[LLVMdev] Hooking the global symbol resolver

Gordon Henriksen gordonhenriksen at mac.com
Thu Mar 27 04:44:22 PDT 2008


Hi Jonathan,

In the context of a static compiler, I would recommend that you  
implement your own “on the side” symbol table in order to track this  
state and perform on-demand instantiation as required. It is  
worthwhile to consider the LLVM module to be a passive output sink,  
not an active object.

The JIT compiler, by contrast, is an active object, cooperating with  
its environment via the ModuleProvider interface. Overriding  
materializeFunction should be useful for on-demand instantiation.

— Gordon

On Mar 26, 2008, at 17:07, Jonathan S. Shapiro wrote:

> Okay, we're starting to dig in, and I've hit a question that will no  
> doubt seem strange.
>
> Context: BitC is a polymorphic language. Since it has unboxed value  
> types, our approach to compiling a polymorphic function is to  
> polyinstantate it -- once for each signature.
>
> The name mangling scheme is both stable and reversible. At the site  
> of the use occurrence, we can fully determine the mangled name of  
> the desired instantiation. Given the mangled name of an  
> instantiation that has not yet been synthesized, we can determine  
> which procedure must be synthesized.
>
> At present, our front end implements a demand-driven instantiator  
> that proceeds from main() until all calls are statically resolved.
>
> It seems to me, however, that this duplicates (nearly) functionality  
> that is probably already present in the LLVM JIT layer.
>
> Here is what I am wondering:
>
> Is there some way we can "hook" the global symbol resolver so that  
> we can run the polyinstantiator on demand? I *think* this could be  
> done by running the resolver normally, noticing failure on a symbol  
> that we know ought to exist, code generating the instance definition  
> corresponding to the needed symbol, and then re-performing the  
> lookup at global scope.
>
> What I'm not sure about here is several issues:
>
>  1. Does this make sense?
>
>  2. If so, where is the right place to hook the resolver?
>
>  3. Are we going to run into trouble arising from the fact that we
>     are likely to end up using the module compiler in a recursive
>     way?

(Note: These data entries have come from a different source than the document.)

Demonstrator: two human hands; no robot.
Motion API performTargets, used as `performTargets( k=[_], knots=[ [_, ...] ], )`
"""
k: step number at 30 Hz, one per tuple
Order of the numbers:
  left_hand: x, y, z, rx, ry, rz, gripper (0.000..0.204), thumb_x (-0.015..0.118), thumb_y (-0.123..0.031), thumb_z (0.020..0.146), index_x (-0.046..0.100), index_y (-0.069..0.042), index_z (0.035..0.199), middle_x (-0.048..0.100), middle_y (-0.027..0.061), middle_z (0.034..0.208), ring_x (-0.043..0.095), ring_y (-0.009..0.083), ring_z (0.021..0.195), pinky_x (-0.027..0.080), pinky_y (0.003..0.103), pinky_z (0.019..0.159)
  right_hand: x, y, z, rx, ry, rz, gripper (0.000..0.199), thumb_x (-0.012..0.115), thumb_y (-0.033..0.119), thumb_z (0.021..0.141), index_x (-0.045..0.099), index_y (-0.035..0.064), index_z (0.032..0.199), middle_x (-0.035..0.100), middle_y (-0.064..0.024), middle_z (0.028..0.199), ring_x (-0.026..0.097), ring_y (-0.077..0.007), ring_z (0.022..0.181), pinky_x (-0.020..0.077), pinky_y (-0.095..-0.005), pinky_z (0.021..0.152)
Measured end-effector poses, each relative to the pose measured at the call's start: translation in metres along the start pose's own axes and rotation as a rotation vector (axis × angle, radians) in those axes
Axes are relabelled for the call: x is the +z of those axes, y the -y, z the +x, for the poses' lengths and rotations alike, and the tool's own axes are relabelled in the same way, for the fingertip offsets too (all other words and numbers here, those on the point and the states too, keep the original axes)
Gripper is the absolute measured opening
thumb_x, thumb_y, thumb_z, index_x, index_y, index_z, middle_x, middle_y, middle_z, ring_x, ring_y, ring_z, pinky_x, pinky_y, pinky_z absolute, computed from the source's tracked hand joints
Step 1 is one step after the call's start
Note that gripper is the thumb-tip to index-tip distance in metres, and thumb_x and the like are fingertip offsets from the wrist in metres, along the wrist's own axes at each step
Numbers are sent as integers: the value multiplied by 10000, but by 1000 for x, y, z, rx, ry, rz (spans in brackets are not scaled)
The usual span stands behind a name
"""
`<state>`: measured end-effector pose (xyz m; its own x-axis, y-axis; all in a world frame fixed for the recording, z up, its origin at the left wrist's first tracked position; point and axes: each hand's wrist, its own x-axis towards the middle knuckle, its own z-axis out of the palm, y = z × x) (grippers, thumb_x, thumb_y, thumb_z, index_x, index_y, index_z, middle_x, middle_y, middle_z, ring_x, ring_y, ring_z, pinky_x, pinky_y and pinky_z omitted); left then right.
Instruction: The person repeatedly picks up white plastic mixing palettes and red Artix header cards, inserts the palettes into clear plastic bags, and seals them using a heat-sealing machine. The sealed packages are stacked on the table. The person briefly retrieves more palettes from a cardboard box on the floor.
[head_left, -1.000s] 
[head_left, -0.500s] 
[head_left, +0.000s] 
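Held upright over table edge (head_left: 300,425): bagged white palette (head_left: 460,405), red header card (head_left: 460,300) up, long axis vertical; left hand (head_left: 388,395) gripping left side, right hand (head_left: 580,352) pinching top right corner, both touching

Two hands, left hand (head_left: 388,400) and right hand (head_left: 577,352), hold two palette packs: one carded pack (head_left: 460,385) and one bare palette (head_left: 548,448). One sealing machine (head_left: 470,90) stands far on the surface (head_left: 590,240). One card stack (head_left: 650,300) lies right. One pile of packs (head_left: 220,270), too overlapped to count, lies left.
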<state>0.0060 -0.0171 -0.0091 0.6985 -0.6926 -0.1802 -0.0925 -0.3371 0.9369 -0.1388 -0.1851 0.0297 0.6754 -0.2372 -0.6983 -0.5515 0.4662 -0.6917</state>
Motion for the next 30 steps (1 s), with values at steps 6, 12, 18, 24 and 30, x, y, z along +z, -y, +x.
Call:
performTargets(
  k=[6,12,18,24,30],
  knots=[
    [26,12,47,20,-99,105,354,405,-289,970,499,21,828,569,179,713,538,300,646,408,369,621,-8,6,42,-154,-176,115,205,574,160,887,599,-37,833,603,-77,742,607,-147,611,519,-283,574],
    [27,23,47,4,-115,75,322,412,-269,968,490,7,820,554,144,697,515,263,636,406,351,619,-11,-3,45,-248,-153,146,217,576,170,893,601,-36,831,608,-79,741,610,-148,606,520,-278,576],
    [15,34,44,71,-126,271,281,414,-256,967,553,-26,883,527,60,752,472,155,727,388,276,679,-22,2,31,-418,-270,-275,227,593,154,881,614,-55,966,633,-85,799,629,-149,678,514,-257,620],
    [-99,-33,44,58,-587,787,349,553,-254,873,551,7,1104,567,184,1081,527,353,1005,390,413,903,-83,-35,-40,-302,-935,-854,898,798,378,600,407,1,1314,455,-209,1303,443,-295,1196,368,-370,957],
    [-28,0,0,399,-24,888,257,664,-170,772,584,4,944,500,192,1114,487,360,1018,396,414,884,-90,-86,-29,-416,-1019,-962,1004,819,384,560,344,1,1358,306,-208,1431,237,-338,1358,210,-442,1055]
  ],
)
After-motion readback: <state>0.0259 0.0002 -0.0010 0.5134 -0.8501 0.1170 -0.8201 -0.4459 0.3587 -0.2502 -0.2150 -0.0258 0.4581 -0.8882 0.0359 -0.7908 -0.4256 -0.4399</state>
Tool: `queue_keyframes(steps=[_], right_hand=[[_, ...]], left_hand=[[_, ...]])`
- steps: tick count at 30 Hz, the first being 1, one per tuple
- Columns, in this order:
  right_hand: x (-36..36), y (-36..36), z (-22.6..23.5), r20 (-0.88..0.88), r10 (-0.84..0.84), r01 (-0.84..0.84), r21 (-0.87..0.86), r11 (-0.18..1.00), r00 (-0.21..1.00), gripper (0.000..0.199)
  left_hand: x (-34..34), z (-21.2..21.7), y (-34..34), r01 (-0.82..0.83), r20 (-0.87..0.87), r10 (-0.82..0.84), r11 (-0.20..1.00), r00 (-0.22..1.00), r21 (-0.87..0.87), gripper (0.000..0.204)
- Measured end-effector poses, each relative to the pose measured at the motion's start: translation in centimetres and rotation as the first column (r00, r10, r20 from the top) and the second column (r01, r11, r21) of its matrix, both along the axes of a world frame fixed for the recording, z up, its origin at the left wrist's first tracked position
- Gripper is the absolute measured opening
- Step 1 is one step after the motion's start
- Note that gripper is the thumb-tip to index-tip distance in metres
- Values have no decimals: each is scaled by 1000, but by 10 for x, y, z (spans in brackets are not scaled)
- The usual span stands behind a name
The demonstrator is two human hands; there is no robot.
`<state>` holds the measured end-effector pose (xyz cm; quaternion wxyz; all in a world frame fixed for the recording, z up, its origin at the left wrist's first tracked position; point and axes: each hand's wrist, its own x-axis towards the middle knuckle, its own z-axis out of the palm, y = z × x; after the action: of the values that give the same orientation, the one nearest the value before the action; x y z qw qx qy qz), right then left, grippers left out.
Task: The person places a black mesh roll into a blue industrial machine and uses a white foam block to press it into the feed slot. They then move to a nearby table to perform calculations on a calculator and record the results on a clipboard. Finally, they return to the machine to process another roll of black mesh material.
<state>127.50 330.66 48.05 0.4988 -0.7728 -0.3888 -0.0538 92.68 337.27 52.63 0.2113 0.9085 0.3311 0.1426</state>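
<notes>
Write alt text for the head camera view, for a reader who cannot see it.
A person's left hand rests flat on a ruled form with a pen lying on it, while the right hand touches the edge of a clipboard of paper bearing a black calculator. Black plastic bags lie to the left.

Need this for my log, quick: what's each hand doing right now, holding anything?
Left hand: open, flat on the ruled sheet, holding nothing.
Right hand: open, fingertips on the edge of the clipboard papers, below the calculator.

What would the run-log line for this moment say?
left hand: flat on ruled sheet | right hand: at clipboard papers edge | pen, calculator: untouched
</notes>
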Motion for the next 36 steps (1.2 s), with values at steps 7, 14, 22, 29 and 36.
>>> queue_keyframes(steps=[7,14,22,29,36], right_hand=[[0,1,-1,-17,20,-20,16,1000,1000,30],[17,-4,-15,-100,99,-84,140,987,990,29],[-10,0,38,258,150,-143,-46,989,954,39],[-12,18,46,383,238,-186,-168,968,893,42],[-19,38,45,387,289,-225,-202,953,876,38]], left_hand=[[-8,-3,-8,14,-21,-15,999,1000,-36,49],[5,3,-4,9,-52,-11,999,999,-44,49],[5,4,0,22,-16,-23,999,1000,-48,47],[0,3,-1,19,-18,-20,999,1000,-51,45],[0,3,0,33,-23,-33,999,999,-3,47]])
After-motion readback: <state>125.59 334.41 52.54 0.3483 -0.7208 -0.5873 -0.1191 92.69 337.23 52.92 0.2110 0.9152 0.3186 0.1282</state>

That is: the referencing module's compile will (in effect) be
>     paused in its symbol resolution phase while we introduce a new
>     module and compile that. I can imagine implementations where this
>     would wreak serious havoc on the implementation of environments
>     within the LLVM infrastructure.
>
>  4. Is there a better/cleaner approach? What other options should I
>     consider?
>
> We can, thankfully, ensure that this recursive instantiation  
> exercise terminates. :-)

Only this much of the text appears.